薛鳴還在車外絮絮叨叨地說著對她的想念,久等不到回應,不禁回頭問:“那櫻櫻想哥哥嗎?”
他望著車中秀艷清絕的少女,神色微有些緊張。岑櫻一時未反應過來,還道是問的失散已久的兄長,惘惘點頭:“想的。”
薛鳴長舒一口氣,咧唇一笑:“這才對嘛。”
回到定國公府,一家人坐在一起用了頓晚飯。鄭夫人的小兒子薛琸才止七歲,正是鬧騰的年紀,和丫鬟吵鬧著要栗子吃,定國公也笑呵呵地縱著他,席間其樂融融,一大桌人竟也有了和樂圓滿的假象。
岑櫻一心念著薛姮,想和她在宴席結束后單獨說說話,然薛姮卻早早地離開,她欲跟去,也被白蔻面色慌亂地攔住:
“女郎身子不適,恐怕今晚不能陪伴縣主了,還請縣主見諒。”
姮姮的身子還沒好?岑櫻微微疑惑,卻也知趣地沒有去追,而是回到了自己的那處棠花閣中。
她坐在院中樹上垂下的秋千上,抬目仰望著天穹處半輪明月。想著父兄亦或在天涯一角同望著一輪明月,眼角漸有酸意漫上,凝為了秋月夜里的一縷風露。
肩頭卻落了雙溫熱的手,將一件披風與她披上,她回過頭,耳畔響起薛鳴的聲音:“從下午回來就魂不守舍的,又想你養父了?”

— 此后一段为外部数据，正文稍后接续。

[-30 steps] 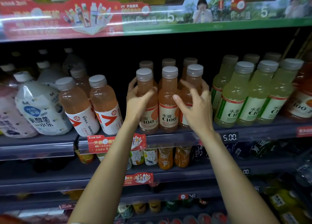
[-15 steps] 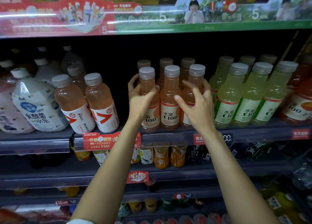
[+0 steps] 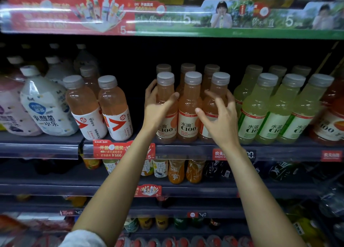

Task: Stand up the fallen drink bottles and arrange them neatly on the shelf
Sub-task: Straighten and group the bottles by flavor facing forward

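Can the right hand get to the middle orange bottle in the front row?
Probably yes. The right hand hangs just beside the middle orange bottle, fingers spread, with nothing between them.

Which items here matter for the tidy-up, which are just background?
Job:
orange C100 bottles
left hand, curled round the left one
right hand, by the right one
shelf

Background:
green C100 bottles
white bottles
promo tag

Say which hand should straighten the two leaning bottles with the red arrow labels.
Left, probably. The left hand is on the left orange bottle, the side nearest the leaning bottles. The right hand is at the right orange bottle, with the upright row between.
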A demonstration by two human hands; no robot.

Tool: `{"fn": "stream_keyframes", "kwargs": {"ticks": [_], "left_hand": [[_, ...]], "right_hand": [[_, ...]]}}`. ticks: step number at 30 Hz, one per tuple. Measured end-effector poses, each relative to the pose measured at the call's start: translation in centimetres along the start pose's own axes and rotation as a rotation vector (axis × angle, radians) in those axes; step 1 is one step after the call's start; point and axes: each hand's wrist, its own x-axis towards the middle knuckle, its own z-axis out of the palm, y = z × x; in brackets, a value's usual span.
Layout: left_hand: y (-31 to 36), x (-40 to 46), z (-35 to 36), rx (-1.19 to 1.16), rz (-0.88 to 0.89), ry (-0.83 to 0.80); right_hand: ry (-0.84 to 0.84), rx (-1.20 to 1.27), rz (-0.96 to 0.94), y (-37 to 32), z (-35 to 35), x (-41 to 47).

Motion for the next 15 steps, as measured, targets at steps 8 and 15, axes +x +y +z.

她低頭不說話,薛鳴又勾著披風的系繩,在她頸下系結。這情形難免過于親密,她扭捏抬首,臉頰微熱,薛鳴已移開手很認真地看著她:
“其實,櫻櫻想見他,也不是不可以……”
他終究是心軟,料想岑治如今在延慶坊關著,有白鷺衛看守,帶她一個小娘子過去瞧一眼也不是什么大事。頂多,是挨頓長兄的打而已……
岑櫻眼睛一亮:“二哥你有辦法?”
“還是算了吧。”不待他回答她又道,有些苦惱,“你哥哥知道了會生氣的。”
到那時,遭殃的還不是阿爹……
薛鳴卻會錯了意,心中一軟,看著她的目光柔和無比:“櫻櫻是在擔心我?”
他語聲輕柔而鄭重,岑櫻一愣,對上他溫和寧煦的視線,臉上莫名地紅了。正要解釋,他又一把拉了她起來:“走,咱們現在就去。”
她被說得心動起來,便也沒拒絕,踩著月色和他一路出了定國公府的大門,驅車前往延慶坊。

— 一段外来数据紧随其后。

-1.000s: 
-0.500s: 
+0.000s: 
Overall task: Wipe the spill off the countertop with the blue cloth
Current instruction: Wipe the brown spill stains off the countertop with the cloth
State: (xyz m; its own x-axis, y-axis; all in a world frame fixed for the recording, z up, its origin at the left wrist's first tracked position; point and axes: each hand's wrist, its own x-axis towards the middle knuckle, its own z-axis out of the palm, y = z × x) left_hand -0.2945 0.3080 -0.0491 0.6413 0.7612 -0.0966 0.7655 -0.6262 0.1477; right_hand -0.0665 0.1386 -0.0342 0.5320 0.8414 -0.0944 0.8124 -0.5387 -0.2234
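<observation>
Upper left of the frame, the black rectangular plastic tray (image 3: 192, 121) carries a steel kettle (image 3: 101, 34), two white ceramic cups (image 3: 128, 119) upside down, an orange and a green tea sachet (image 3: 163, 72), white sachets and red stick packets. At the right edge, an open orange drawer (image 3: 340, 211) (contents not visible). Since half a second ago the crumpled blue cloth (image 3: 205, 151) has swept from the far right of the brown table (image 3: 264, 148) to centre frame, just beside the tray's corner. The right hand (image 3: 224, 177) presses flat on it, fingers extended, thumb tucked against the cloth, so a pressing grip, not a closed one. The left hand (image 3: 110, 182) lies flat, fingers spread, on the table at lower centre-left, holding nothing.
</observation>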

與此同時,與薛家相隔不遠的延慶坊中的一處平常宅院里,亦有人仰望著蒼穹之上的半輪月亮。
月周有暈,光影朦朧,是夜半風雨之兆。岑治壞掉的那條腿上又有陰陰麻麻的酸疼傳來,他嘆了口氣,拖著周身捆縛的鐵索,一瘸一拐地往室中走。
他如今被囚在這座院子里,雖說是沒有像從前關在牢中了,腳上卻系了鐐銬,稍微一動便能發出聲響。
院子四周又有暗衛看守,里里外外不知多少雙眼睛盯著,要逃走,無異于癡人說夢。
不過櫻櫻落在對方手里,他也從未想過逃走。再說了,普天之下莫非王土。就算能逃,又能去哪里呢?
除非……太子登基,掌握了實權,興許可以看在櫻櫻的面子上放他一馬。到那時,他就能帶著櫻櫻去柔然投靠照兒了……
他拖著疲憊的身子,進到屋中。回頭的一剎那,卻見東邊的天空隱隱亮起火光,不出一刻鐘已是點亮了半邊天,顯然是走了水。
那是崇福坊的方向,岑治心念微動,霎時生出些許不好的預感。
果不其然,還不出半刻鐘,便見一名白鷺衛神色焦灼地走進來,對院門口看管的侍衛道:“崇福坊那邊已經燒起來了,今晚怕是有人要劫獄。指揮使方才傳了令來,說是把他帶走,另外關著。”
“崇福坊走了水,和咱們這里有什么關系呢。”
“你有所不知,為了確保人犯不被劫走,指揮使在崇福坊置了處空宅子。現在那邊著了火便是有人要劫獄,發現沒有人,肯定會到咱們這邊來的。”
守門的侍衛尚在猶豫,那白鷺衛已疾言厲色地催促:“指揮使的令牌在此,還能有假不成?!耽誤了事,你負得起這個責任么?”
這是新鑄的令牌,只有指揮使和看守人犯的中郎將知曉,誰也造不出假的來假傳指揮使之命。幾人便有些遲疑。